-- Aim of the exercise --
Please restate each line of the data that follows word for word, skipping any image.

◆ ◆ ◆ ◆

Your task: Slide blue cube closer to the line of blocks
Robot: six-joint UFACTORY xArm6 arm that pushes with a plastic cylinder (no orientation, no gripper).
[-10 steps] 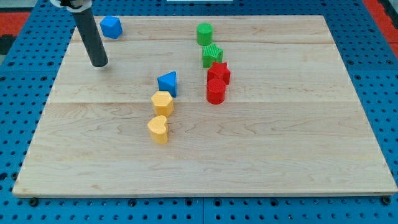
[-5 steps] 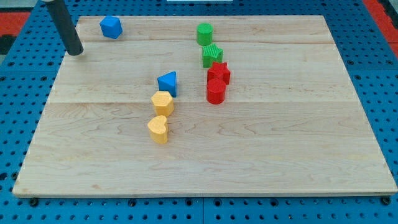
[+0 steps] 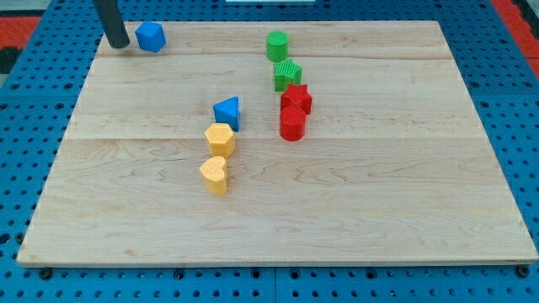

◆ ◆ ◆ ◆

-- Answer space --
Your task: Slide blue cube closer to the line of blocks
Robot: six-joint UFACTORY xArm6 arm that pushes with a plastic cylinder (no orientation, no gripper).
[-10 steps] 
[-5 steps] 
[+0 steps] 

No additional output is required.